Also, ‘season one’ is now available in print, if anyone shares my fetish for properly bound copies of things. You can buy it for cost at lulu.com; there’s no markup on that whatsoever, so if you really want to give me money you’ll have to mail me your pocket change instead.
Or, should you have slightly more money and an affinity for worthy causes, there’s a cafepress version which is, with my permission, being sold as a fundraiser for 4Christina.org. Obviously it’s your choice to buy this version, t’other version, or no version at all; I’m not holding a gun to your head or anything. But I do, for what it's worth, nudge you gently in the direction of this one. It features beautiful new art from
mutecornett, for one thing.
And finally, I just want to reiterate that Mina’s amazon wishlist is by way of being an in-joke (and also, sort of, a reading list); you are not actually expected to buy her things off of it, unless you are secretly A Very Wealthy Stalker. I trust that none of you are.
‘Thank you for reading,’ I typed, dutifully responding to a recent comment on the introduction to At His Lordship’s Behest, which was still picking up new readers even after a largish break between updates. In truth, I’d been shamefully neglecting my fanfiction lately, preferring to reserve my plot bunnies for my original fiction. My recently conceived Young Adult work-in-progress was guaranteed to create a stir. It was layered with metalevels of meaning and laden with subtle references (to amuse the jaded and snarkish), while still lightly witty in tone and romantic in plot (so as to please my devoted fangirls and frequent readers).
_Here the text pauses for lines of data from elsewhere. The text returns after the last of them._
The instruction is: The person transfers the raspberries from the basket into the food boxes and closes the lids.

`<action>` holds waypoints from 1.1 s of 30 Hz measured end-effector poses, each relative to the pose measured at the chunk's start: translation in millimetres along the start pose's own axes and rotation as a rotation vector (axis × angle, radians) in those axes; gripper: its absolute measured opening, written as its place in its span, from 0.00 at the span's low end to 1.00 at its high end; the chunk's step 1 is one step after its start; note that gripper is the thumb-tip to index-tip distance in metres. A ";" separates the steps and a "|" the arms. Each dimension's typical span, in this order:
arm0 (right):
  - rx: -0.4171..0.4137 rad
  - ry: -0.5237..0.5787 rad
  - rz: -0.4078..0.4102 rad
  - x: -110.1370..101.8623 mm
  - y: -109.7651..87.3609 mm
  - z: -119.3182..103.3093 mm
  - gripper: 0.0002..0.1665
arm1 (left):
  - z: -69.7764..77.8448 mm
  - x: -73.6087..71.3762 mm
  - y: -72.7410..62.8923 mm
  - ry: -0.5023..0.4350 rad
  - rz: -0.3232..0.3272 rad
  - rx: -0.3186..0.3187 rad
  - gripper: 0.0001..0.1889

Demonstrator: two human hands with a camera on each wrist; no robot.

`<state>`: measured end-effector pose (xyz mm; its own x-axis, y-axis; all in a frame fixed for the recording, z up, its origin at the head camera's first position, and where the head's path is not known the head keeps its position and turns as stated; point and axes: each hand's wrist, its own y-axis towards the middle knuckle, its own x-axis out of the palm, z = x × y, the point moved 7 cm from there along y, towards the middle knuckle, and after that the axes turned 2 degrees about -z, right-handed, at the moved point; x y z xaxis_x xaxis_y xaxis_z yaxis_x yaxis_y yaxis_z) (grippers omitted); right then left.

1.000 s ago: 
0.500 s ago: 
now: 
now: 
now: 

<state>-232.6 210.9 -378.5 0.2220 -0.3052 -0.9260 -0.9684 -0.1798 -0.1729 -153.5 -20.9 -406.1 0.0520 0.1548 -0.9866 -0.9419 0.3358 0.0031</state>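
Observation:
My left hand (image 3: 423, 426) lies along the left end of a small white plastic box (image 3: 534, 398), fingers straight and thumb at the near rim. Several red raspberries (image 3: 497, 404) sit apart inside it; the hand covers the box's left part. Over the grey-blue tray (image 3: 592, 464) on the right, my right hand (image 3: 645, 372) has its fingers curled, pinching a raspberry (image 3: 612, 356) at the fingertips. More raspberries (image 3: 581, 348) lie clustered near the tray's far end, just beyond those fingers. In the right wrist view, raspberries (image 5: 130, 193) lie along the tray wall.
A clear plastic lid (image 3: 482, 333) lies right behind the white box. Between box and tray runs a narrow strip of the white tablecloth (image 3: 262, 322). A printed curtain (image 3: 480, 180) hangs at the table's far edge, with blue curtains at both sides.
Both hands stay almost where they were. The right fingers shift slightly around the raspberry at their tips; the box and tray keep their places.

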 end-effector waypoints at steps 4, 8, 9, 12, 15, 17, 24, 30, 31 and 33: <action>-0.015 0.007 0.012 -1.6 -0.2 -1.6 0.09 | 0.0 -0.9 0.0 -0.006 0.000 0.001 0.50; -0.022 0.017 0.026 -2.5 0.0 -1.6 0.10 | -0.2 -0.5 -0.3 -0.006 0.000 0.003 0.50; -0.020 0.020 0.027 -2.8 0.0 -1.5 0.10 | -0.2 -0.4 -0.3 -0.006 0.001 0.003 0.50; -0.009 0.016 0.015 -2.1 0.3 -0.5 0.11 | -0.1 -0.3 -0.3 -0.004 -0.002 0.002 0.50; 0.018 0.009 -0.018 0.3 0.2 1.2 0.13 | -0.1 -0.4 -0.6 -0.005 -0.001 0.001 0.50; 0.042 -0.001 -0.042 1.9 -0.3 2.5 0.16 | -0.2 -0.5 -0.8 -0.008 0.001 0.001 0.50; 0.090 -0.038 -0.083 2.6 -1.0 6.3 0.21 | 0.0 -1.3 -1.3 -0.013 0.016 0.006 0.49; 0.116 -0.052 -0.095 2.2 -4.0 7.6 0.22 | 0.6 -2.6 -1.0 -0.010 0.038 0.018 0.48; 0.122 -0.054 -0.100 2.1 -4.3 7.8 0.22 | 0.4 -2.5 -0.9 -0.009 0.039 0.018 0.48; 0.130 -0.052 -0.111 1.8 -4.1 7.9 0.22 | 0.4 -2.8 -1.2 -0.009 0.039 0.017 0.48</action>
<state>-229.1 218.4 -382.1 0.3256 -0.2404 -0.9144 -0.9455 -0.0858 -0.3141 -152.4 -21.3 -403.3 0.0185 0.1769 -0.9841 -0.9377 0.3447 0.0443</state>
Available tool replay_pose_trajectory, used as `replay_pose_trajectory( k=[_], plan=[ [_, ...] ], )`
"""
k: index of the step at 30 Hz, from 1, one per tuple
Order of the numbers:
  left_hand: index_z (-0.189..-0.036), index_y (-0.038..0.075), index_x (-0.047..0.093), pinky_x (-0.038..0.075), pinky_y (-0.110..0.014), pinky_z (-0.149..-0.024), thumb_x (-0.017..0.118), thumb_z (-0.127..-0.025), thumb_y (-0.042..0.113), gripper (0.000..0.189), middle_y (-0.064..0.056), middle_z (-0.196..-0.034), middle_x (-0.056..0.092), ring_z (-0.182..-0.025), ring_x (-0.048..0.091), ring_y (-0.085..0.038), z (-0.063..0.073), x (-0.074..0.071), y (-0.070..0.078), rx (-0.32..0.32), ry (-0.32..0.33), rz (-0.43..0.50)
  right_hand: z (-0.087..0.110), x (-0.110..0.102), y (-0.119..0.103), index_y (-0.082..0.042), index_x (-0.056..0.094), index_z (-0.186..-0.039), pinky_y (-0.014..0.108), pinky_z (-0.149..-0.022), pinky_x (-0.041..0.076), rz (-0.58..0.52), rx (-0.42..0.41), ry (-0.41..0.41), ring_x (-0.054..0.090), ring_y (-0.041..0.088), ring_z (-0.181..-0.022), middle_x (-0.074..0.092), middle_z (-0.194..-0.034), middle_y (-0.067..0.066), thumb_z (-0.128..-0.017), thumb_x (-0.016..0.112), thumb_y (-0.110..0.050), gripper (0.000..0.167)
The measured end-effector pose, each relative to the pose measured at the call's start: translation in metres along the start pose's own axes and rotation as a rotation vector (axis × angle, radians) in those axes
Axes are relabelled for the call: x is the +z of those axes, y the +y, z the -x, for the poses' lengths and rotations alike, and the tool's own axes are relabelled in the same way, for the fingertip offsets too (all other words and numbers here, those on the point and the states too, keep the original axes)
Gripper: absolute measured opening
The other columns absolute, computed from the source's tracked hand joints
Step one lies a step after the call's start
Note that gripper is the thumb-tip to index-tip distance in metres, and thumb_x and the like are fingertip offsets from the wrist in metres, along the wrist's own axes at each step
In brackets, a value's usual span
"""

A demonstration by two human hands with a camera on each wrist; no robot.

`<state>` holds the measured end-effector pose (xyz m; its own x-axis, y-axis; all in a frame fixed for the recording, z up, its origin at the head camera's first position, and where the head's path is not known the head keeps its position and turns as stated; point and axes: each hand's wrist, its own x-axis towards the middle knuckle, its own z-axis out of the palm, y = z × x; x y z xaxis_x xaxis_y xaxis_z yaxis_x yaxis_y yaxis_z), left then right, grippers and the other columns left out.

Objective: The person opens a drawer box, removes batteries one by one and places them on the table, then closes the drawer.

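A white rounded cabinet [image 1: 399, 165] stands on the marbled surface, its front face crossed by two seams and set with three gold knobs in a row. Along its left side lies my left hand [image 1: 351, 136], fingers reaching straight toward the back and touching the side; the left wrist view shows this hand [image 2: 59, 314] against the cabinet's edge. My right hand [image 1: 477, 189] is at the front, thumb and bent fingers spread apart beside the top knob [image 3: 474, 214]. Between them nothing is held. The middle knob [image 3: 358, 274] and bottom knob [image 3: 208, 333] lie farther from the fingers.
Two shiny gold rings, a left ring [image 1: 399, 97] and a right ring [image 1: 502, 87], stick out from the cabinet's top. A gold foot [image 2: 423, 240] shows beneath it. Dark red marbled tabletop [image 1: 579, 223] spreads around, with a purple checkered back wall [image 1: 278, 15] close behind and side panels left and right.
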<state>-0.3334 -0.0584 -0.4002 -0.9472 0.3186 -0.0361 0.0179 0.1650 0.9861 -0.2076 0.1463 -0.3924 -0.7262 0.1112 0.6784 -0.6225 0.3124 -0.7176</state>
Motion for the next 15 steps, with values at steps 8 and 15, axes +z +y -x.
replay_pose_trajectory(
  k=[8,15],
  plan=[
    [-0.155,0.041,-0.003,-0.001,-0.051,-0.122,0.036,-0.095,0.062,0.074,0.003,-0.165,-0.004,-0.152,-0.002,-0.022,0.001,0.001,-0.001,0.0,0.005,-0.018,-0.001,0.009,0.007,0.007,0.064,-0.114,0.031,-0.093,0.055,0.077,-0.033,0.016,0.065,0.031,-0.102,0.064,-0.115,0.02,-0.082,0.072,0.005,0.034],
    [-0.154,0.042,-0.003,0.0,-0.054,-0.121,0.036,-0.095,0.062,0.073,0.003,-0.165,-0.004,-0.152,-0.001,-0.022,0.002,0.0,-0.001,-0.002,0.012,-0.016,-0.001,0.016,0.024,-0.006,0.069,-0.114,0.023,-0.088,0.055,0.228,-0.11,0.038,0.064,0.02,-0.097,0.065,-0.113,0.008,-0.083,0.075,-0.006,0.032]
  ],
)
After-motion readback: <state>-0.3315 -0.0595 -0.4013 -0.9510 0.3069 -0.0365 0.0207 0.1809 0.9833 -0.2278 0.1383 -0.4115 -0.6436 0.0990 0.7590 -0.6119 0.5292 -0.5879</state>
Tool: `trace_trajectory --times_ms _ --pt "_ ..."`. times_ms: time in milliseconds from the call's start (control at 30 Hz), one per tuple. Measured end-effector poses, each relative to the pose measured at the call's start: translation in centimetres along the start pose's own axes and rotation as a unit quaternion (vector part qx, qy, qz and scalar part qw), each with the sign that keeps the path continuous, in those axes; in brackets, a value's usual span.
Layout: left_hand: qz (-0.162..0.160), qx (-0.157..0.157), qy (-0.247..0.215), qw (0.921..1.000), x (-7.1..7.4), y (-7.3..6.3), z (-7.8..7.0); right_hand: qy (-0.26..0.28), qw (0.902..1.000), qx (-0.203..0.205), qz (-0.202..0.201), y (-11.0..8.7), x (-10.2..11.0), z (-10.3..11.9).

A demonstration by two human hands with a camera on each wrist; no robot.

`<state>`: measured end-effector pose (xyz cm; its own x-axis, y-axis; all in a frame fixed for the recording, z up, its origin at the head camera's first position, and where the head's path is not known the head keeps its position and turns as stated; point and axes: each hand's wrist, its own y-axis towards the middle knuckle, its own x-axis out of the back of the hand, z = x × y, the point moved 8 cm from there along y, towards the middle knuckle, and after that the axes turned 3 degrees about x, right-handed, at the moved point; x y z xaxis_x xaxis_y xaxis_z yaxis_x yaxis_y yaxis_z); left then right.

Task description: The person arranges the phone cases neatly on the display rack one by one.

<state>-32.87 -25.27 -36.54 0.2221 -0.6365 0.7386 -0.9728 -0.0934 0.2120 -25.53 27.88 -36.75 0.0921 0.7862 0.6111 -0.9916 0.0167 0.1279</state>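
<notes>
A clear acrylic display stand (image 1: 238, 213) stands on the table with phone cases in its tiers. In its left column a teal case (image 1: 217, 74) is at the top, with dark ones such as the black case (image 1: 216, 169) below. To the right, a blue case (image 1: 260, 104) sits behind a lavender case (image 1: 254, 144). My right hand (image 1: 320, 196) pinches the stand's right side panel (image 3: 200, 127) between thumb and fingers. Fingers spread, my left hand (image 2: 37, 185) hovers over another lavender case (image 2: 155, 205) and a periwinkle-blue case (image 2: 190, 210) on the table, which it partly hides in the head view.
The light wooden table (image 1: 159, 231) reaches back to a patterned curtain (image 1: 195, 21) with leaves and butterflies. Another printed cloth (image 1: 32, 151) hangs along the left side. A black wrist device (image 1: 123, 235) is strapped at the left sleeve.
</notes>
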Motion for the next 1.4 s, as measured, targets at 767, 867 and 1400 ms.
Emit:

But I had, to my credit, been actively involved with other people’s fanfiction. I’d been attending the Penn’d Passion editorial board chat sessions, proffering my opinions not only on Dread Lane works but on several other sections, and was pleased to have had the opportunity to save a quite-worthy fic from rejection. Some confusion had arisen as to whether the title contained a spelling error or a deliberately silly pun, and I’d saved the day by pointing out that it was neither: takeaway food was, in fact, a crucial plot element in Take Me, Wonton Time Lord, so that was clearly the word the author had intended to use.
Also, I’d been very busy scholastically. I had a major paper assigned in my media studies course, and the truckload of books I’d checked out of the library were the mere tip of the research iceberg. I needed to familiarize myself with some original sources, and that, the cadre of front desk librarians informed me, meant gaining access to one of the special collections rooms. Each of these was guarded by a ferocious specialist librarian, and the one in charge of the fanac collection was, so rumour had it, a sort of über-librarian, bristling with degrees and publications and surrounded by a staff of assistants. I’d heard the lady was a tiger, and had felt a cowardly relief when I’d found, on my first approach, that the fanac collection was locked, because its irregular and inconvenient hours had meant I could postpone my den-bearding for a few days. There’s something about the really rigid sort of librarian that scares one, well, rigid, don’t you find? So I’d put in several diligent hours perfecting my outline and making thorough use of my secondary sources, preparatory to trying again.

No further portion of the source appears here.